DAS PRESIDENCIAIS
Anda para aí um sururu dos diabos sobre as eleições do chamado “mais-alto-magistrado-da-nação”, interessante fórmula herdada dos tempos da II República, a apelar a coisa que jamais existiu: um presidente que fosse magistrado ou tivesse alguma coisa a ver com tal qualidade. Enfim, problemas lexicais sem importância de maior.
À esquerda não parece haver problemas de escolha. Já que não é possível candidatar o 44, conhecido coveiro da Nação, recorre-se ao número dois, tão coveiro como o outro, só que mais doce: o célebre fugitivo do “pântano”. Isto de dar à sola parece ser rentável: um foi para a UE, outro para a ONU, em altos e trabalhosos cargos.
À direita perfilam-se diversos pretendentes, há tabus, avanços e recuos, numa palavra, ninguém sabe o que há-de fazer.
Talvez seja uma boa ocasião para pensar dois minutos sobre a importância deste magno problema. Põe-se um país inteiro a vibrar com ele, como se fosse mesmo magno. E, afinal, que importância tem, para além de ser palco para mais guerrilhas partidárias, forma de gastar mais uma data de milhões, de entreter a malta, de dar à III República mais uma eleição directa, coisa que nenhuma república usa, a não ser aquelas em que o presidente é o verdadeiro chefe do executivo? Importância não tem, mas é-lhe dada pelo politicamente correcto e por uma Constituição em que ninguém é capaz de mexer.
Põe-se no Palácio Real de Belém um ocupante sem poder político, que não toma decisões, que não tem iniciativa legislativa, que não tem autoridade sobre o governo, que “anda para ali” à procura de alguma coisa para fazer, de alguma fábrica para visitar, de alguma creche para inaugurar. De vez em quando, pode chatear estes ou favorecer aqueles, mandando coisas para o Tribunal Constitucional, fazendo uns discursos, mandando umas bocas mais ou menos crípticas. Pode, com algum golpismo, como foi o caso do intragável Sampaio, favorecer os seus mediante a dissolução do Parlamento. Mais nada. É garantido que será atacado, à esquerda ou à direita, sempre que abra a boca: dará imenso trabalho a jornalistas e comentadores, tempo de antena aos políticos que lhe vão às canelas ou o elogiam. E até pode, como fazia o inacreditável Soares, gastar umas massas com congressos, fundações e outras martingalas.

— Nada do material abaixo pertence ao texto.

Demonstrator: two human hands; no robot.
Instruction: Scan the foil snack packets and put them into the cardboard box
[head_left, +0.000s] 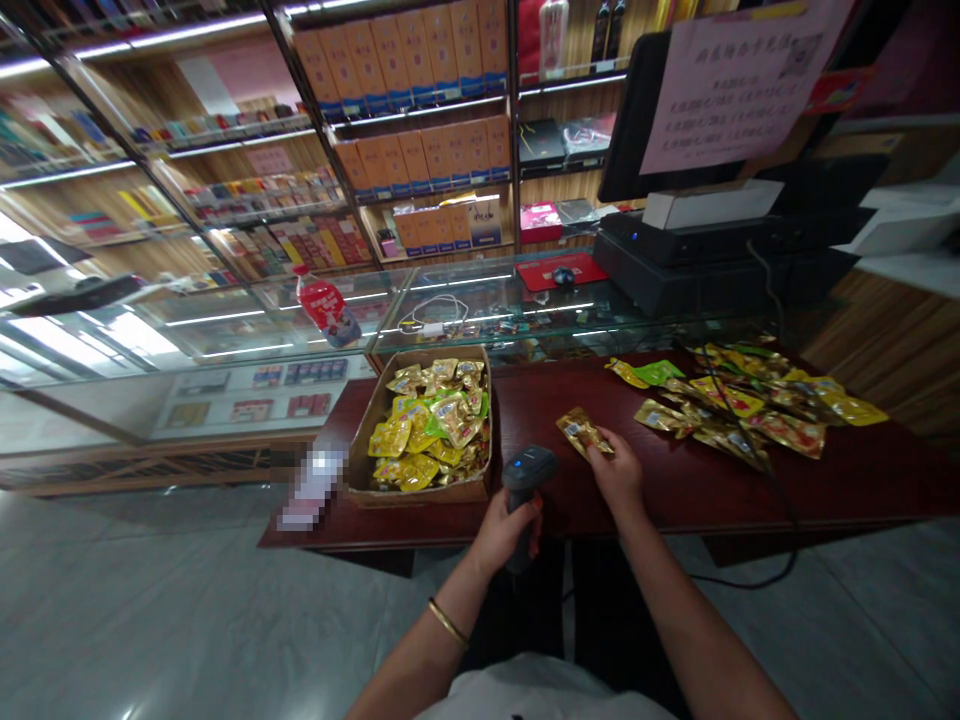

Tudo isto custa milhões e não serve para nada. Pior, é contraproducente. Dados os nossos hábitos eleitorais, o presidente será sempre o representante de um lado da política, nunca dos portugueses, apesar de se dizer de todos, coisa que nunca foi nem poderá ser. Presidente, sim, mas só da República a de mais nada nem de ninguém: pelo menos, é o que reza a Constituição e diz a lógica das coisas.
A eleição directa do Presidente foi uma invenção do Salazar até às bernardas do Delgado. Então porque é que a III República, orgulhosa e desgraçadamente (para nós) herdeira da primeira, não usa, como ela, a eleição parlamentar, como acontece em todas as repúblicas da Europa Ocidental, à excepção da França, onde o presidente é sede de poder político, assim dando lógica ao sufrágio universal? Mistério que os francófilos admiradores do professor Duverger talvez pudessem esclarecer, mas não esclarecem.
Caminhamos para mais uma imponente eleição directa, a fim de excitar as gentes e gastar uns milhões. Uma desgraça constitucional a somar a tantas outras.